Dari Bumigora Untuk Bangsa, Menuju Tambang Berkarakter Lokal Berdaya Internasional
Hampir sebagian besar wilayah Nusa Tenggara Barat atau yang lebih dikenal dengan sebutan Bumigora memiliki potensi pertambangan yang memiliki ‘daya’ pensejahteraan luar biasa jika dikelola secara arif dan profesional.
Dalam sebuah manuskrip atau dokumen negara rezim Orde Lama disebutkan, presiden Soekarno pernah mewanti-wanti ketertarikan pemodal asing untuk berinvestasi di Indonesia, termasuk investasi pertambangan.
Soal industri pertambangan mineral, Soekarno kemudian mengorientasikan politik ekonominya pada jargon Berdikari, berdiri di atas kaki sendiri. Ungkapan itu memberikan isyarat bahwa industri pertambangan mineral pada masa itu diarahkan pengelolaannya pada sumber daya lokal, termasuk sumber daya modal dan sumber daya manusia (SDM).
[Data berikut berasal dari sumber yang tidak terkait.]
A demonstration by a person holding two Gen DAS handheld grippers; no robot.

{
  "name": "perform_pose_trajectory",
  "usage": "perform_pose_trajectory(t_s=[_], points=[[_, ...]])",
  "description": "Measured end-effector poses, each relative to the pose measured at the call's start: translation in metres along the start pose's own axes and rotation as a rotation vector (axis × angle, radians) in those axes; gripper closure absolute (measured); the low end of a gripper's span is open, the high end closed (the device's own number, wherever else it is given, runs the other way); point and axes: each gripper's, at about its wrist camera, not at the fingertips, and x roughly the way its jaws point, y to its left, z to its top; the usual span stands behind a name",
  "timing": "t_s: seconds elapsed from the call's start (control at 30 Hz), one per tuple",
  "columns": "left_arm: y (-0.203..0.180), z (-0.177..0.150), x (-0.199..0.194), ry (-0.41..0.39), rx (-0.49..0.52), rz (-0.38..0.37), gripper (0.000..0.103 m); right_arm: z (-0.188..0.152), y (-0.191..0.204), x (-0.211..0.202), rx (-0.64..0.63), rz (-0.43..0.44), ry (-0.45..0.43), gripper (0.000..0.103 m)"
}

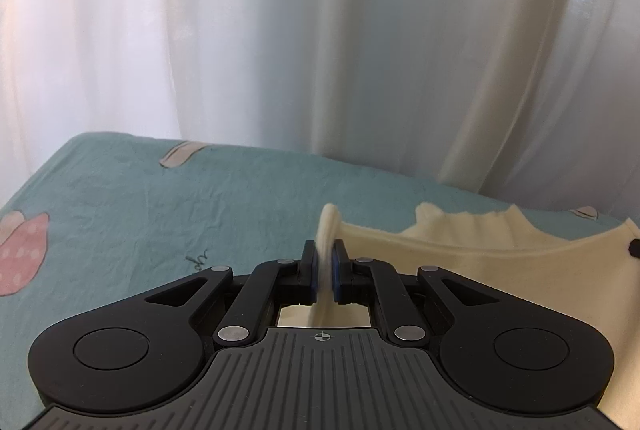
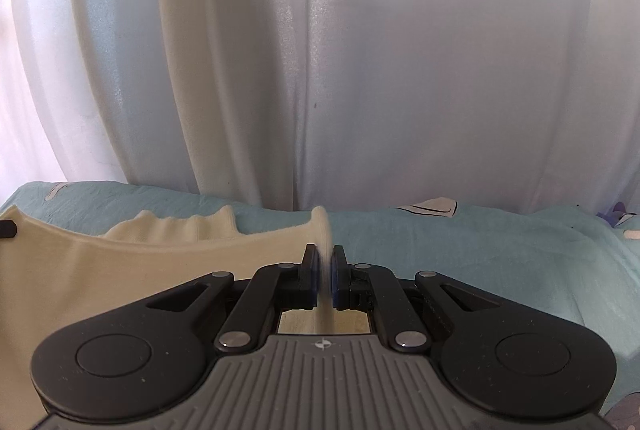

Menurut informasi sejak rezim Soekarno, Papua Barat dan wilayah Nusa Tenggara atau daerah NTB telah diketahui memiliki potensi deposit mineral yang dapat memberikan kontribusi besar bagi negara ini. Namun Soekarno tidak ingin industri pertambangan dikelola oleh investor asing, dengan alasan tidak ingin bergantung pada kepentingan asing.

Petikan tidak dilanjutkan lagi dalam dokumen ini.